- **Task objective**: Return all of the lines below exactly as they are.

== Segment start ==

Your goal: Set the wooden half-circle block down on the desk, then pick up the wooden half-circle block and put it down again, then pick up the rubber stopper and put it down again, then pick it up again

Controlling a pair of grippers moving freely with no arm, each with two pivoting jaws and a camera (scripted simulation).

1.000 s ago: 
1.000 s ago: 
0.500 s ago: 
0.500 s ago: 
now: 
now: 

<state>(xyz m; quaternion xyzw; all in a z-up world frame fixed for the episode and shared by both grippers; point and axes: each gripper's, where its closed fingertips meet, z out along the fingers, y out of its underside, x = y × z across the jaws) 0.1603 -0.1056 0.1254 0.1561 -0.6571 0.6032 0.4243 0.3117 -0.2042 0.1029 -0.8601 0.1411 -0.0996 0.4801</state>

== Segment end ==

- **Written response**:
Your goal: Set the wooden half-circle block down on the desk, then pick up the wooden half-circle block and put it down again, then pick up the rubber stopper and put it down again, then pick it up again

Controlling a pair of grippers moving freely with no arm, each with two pivoting jaws and a camera (scripted simulation).

1.000 s ago: 
1.000 s ago: 
0.500 s ago: 
0.500 s ago: 
now: 
now: 

<state>(xyz m; quaternion xyzw; all in a z-up world frame fixed for the episode and shared by both grippers; point and axes: each gripper's, where its closed fingertips meet, z out along the fingers, y out of its underside, x = y × z across the jaws) 0.1603 -0.1056 0.1254 0.1561 -0.6571 0.6032 0.4243 0.3117 -0.2042 0.1029 -0.8601 0.1411 -0.0996 0.4801</state>

With the output given, the exercise is complete.